Family Talk: The secret sauce of long-lived marriages

  • By Paul Schoenfeld Family Talk Columnist
  • Friday, September 18, 2015 4:09pm
  • Life

This December, Diane and I have been a couple for 42 years. Wow. In this day and age that is quite an accomplishment. Periodically friends want to know: What are the ingredients in the secret sauce of long-lived relationships?

Here’s my recipe:

Choose wisely. This is a hard one to qualify or quantify. So much of attraction is chemical rather than cerebral. Why are we attracted to one person and not another? Make sure that there is some chemistry to start with — it’s important. Don’t rush into a relationship — take your time. Be on the look out for red flags and when you see them, salute them, don’t ignore them. Love won’t make them disappear.

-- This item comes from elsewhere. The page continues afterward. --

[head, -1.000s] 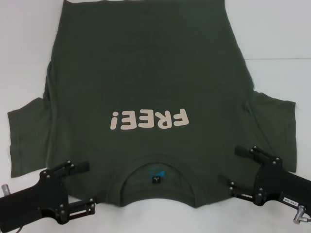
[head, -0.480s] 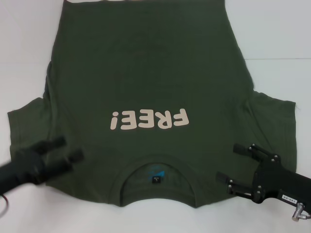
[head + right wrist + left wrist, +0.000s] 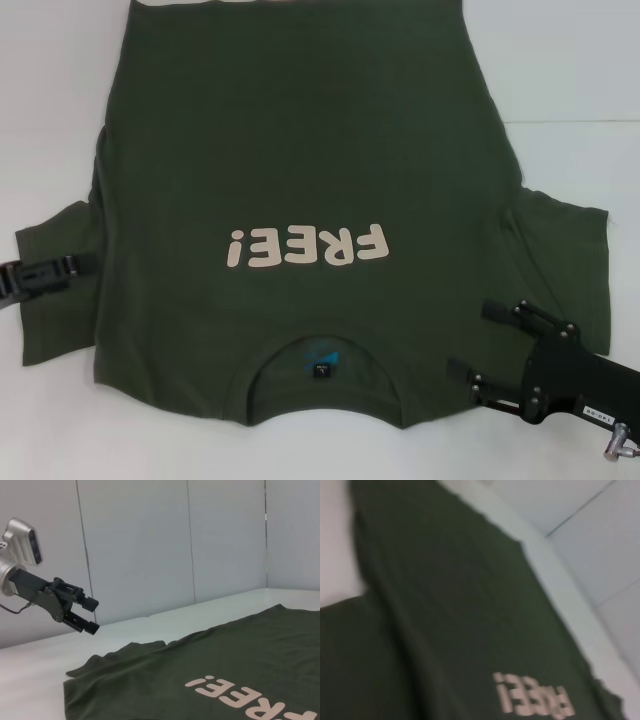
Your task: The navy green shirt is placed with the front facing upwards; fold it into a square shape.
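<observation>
Navy green shirt [image 3: 300, 180]: spread flat on the table [image 3: 570, 80], front up, collar nearest the robot, hem farthest. Left gripper [image 3: 85, 263]: over the left sleeve, at the table's left edge. Right gripper [image 3: 478, 337]: jaws apart, over the shoulder right of the collar.

One navy green shirt [image 3: 300, 180] lies on one white table [image 3: 570, 80], bearing one cream "FREE!" print [image 3: 307, 246] and one blue collar label [image 3: 322, 360]. Two grippers are in view: one left gripper [image 3: 75, 266], one right gripper [image 3: 470, 338].
</observation>
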Available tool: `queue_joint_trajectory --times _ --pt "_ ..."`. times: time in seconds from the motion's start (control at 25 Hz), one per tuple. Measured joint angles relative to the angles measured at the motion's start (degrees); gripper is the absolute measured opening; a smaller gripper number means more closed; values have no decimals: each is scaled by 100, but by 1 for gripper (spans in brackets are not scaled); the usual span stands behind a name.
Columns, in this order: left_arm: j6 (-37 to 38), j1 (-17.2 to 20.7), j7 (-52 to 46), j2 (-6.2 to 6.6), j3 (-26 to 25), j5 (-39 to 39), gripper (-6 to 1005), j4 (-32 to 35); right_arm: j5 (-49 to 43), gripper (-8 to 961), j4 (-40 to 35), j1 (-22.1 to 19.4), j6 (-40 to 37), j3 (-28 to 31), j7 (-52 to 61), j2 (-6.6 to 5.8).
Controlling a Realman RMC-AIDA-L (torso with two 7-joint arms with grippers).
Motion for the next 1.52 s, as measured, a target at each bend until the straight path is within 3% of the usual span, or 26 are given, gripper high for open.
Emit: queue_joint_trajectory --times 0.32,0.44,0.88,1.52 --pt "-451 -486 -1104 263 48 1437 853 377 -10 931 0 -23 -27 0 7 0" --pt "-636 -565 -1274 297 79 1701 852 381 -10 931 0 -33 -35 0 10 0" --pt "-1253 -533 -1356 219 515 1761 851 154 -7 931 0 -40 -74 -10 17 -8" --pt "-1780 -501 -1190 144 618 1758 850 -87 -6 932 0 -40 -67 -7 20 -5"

Don’t take each other for granted. Over time, it’s easy to forget that out of all of the men or women in the world, you choose this one to be your mate. It’s easy to forget marriage is voluntary. Your kids will always be your kids forever no matter what happens, regardless of the quality of your relationship. But your wife or husband can wake up one morning and say goodbye. Every day, spouses should renew their vows. It would remind us never to take each other for granted.

Accept your spouse for who they are. This is big. Diane is my total opposite. She’s a detail person. I’m a big picture guy. She does stuff right away. I tend to procrastinate. She’s thin skinned. I’m thick skinned. There is a long list of personality differences between us. Most people are attracted to someone who is their polar opposite, and then they spend the next 20 years trying to get them to be just like them. Take my word for it, it won’t happen.

Love is a verb. It’s not enough just to “love” your husband or wife. It requires regular and frequent acts of “loving kindness.” Sure, flowers and chocolate are nice, but folding some towels, putting away some laundry, making your partner’s lunch, or washing tonight’s dishes goes much further. That expression of love is more likely to lead to affection in the bedroom than a card or a gift. What does your guy really value? Maybe some time with his buddies or an afternoon fishing. Be creative.

Know when to keep your mouth shut. This can be so hard. So many irritations in life are minor and unimportant. It’s not necessary to say everything that comes into your mind. Better to let the small things go.

Don’t give up on the important issues. It’s difficult to change patterns of behavior that have developed over many years. When you have a conflict about something that’s important to you, be patient and persistent. So many adults give up too soon.

Don’t discuss important problems when you’re angry. Mary is angry with Ted over their lack of physical intimacy. One day she is just fed up, and starts yelling at him about her frustration. Not the best recipe for a discussion about intimacy. Better for Mary to wait for a romantic moment to discuss this quietly, kindly and without anger. Be strategic about when you bring up important items.

Remember that love came before the baby carriage (hopefully!). During those child-rearing years, it’s easy to focus entirely on your children. Those are such powerful bonds. But don’t forget the relationship that brought these kids into the world. Keep the home fires burning through date nights, time away and romantic moments.

Expressions of affection and intimacy are important. Hugs, kisses and more are vital. They reflect and enhance your emotional connection. Human beings have a wide range of sexual energy — but this is a significant component of romantic relationships. Otherwise, couples can become just roommates.

Relationships take work. Magic, chemistry, attraction, and love are just not enough to keep the fires burning over 40 years. There are many ups and downs, hard times, mountains to climb and rivers to cross. It takes time, effort, attention, awareness and endurance to keep those bonds strong and resilient. Long-lived relationships are a marathon, not a sprint.

Dr. Paul Schoenfeld is Director of The Everett Clinic’s Center for Behavioral Health and has been a clinical psychologist for more than 30 years.